→ THE PROBLEM:
Collect all lines from the records below that include the word "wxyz".

→ EXTRACTED DATA:
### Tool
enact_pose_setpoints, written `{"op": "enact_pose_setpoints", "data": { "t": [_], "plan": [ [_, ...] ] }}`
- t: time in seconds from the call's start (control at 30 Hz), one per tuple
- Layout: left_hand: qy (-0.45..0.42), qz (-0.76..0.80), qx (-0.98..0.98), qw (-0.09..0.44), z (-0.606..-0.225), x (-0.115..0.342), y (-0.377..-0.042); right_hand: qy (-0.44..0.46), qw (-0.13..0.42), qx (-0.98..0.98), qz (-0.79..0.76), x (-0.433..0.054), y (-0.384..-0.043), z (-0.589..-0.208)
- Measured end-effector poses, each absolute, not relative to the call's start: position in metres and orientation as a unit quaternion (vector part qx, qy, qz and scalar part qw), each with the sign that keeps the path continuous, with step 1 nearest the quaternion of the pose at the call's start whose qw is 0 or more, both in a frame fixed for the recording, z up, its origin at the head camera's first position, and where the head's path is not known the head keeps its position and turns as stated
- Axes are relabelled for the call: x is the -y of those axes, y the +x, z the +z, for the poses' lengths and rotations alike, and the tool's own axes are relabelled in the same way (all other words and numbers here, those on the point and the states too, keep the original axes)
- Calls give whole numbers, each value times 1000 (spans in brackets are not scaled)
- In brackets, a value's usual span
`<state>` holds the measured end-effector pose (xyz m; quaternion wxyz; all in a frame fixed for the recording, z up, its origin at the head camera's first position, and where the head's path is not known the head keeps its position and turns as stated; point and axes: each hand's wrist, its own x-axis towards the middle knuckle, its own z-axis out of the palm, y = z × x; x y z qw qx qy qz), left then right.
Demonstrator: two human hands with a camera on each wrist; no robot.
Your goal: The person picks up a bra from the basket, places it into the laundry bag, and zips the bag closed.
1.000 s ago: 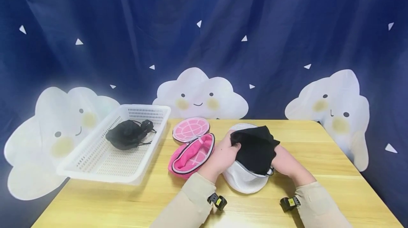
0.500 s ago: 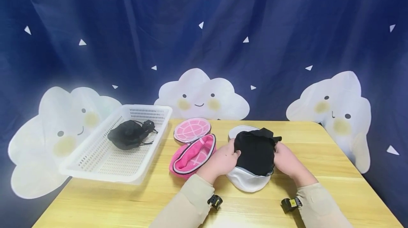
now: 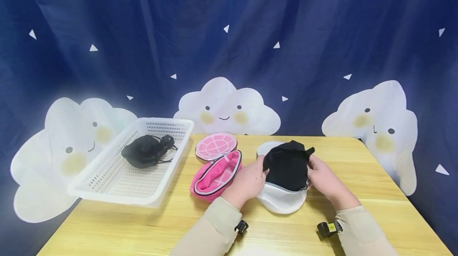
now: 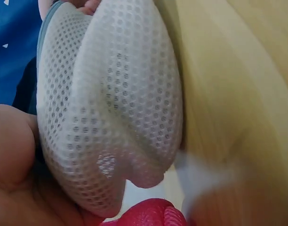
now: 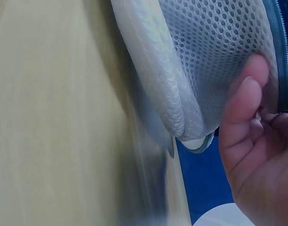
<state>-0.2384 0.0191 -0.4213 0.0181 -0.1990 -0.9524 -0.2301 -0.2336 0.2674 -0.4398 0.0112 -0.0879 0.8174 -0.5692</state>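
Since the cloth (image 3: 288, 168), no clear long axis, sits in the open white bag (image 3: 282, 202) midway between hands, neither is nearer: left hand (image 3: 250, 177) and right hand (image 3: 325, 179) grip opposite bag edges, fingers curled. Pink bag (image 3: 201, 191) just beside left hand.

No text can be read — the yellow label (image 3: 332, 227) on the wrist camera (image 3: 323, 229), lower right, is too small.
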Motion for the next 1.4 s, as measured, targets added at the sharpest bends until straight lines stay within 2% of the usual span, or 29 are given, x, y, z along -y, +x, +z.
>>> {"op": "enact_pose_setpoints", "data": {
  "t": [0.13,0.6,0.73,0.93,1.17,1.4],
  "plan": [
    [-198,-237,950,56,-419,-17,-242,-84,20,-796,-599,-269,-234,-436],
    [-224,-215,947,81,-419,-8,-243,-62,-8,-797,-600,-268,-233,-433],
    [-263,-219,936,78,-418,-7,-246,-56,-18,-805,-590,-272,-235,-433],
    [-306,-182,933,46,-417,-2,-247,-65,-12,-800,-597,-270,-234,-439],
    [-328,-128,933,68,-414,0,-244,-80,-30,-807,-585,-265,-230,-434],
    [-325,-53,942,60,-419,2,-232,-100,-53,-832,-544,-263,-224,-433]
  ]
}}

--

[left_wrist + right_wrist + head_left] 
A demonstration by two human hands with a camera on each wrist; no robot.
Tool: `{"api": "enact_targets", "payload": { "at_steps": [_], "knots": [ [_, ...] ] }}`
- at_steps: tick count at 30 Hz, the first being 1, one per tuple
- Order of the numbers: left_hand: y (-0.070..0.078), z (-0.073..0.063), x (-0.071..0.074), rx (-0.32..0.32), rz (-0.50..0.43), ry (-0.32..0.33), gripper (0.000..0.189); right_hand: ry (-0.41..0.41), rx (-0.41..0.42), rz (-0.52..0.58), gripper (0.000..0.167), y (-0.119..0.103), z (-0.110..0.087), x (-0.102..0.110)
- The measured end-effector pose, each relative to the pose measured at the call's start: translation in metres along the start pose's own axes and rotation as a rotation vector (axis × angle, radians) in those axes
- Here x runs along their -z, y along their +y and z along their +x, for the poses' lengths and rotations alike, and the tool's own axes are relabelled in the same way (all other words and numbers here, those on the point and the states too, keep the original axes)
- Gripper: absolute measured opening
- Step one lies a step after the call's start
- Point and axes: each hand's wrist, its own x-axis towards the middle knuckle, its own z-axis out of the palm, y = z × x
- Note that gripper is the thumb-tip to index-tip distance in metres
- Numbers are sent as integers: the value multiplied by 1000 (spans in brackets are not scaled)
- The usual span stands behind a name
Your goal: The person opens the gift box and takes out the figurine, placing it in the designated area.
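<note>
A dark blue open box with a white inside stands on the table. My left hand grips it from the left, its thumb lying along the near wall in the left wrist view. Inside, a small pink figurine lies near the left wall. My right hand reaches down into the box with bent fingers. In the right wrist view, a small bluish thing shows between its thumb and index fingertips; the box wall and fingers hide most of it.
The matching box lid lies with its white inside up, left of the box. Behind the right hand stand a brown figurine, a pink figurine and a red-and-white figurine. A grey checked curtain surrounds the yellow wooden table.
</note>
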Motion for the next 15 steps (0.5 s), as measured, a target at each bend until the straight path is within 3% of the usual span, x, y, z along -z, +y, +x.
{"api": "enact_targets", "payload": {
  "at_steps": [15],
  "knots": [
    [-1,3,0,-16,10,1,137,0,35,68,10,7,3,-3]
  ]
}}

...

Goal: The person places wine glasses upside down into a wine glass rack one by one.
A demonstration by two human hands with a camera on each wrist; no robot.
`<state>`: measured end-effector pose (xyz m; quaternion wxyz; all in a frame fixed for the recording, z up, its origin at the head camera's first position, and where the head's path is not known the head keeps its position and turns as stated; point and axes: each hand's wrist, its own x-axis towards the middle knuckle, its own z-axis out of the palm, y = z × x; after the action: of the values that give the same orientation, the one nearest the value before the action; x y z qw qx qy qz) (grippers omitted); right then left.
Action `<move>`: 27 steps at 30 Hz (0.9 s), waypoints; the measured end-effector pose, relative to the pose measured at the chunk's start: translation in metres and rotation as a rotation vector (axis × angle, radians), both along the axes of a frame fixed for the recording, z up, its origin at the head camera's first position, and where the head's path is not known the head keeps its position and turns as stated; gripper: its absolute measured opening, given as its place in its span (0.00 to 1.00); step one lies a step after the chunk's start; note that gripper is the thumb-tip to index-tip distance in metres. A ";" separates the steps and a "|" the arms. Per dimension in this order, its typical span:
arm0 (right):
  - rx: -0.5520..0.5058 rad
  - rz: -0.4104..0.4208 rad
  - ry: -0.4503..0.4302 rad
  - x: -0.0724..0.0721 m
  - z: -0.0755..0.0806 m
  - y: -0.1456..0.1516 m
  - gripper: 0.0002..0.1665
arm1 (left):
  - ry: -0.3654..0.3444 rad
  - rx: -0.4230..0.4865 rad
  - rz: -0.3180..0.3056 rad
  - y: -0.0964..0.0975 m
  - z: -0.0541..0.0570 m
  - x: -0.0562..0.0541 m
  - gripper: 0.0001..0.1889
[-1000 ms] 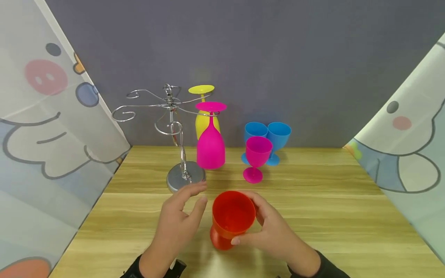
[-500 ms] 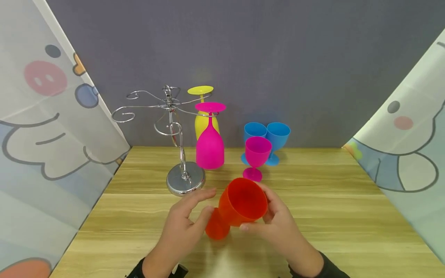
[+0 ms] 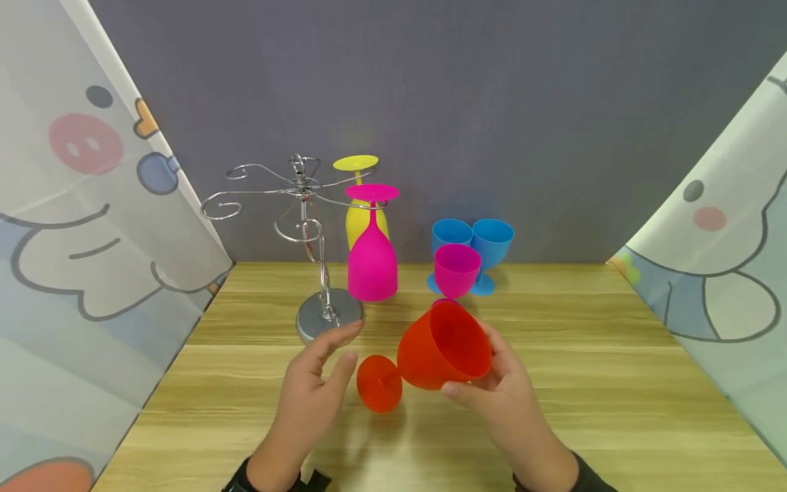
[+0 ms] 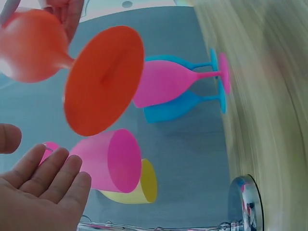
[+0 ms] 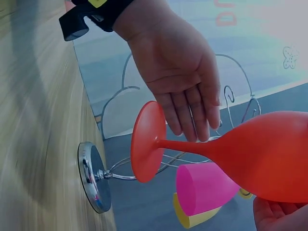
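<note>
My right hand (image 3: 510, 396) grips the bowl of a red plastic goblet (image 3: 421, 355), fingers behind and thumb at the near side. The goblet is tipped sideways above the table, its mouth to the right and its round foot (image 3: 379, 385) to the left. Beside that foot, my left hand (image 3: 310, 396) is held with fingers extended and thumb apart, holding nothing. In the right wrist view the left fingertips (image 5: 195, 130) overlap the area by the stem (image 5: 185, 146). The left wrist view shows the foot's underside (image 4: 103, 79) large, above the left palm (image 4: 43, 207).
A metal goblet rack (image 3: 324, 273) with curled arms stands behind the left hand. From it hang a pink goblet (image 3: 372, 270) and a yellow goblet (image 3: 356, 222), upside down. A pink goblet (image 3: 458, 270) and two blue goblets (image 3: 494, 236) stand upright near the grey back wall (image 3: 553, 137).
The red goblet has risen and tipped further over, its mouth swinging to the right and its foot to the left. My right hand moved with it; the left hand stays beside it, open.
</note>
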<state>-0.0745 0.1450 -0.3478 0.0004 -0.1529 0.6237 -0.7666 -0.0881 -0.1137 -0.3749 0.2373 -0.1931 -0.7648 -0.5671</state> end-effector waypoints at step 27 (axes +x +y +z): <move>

→ RESPONSE TO THE EXERCISE:
`<state>` holds the measured end-effector pose (xyz m; quaternion wxyz; all in a frame fixed for the recording, z up, its origin at the head camera's first position, and where the head's path is not known the head keeps its position and turns as stated; point and axes: each hand's wrist, its own x-axis towards the middle knuckle, its own z-axis out of the palm, y = z × x; x y z qw qx qy qz), left then right.
`<state>`: measured end-effector pose (xyz m; quaternion wxyz; all in a frame fixed for the recording, z up, its origin at the head camera's first position, and where the head's path is not known the head keeps its position and turns as stated; point and axes: each hand's wrist, its own x-axis towards the middle knuckle, its own z-axis out of the palm, y = z × x; after the action: of the values that give the same orientation, the one nearest the value before the action; x y z qw qx qy qz) (grippers omitted); right then left.

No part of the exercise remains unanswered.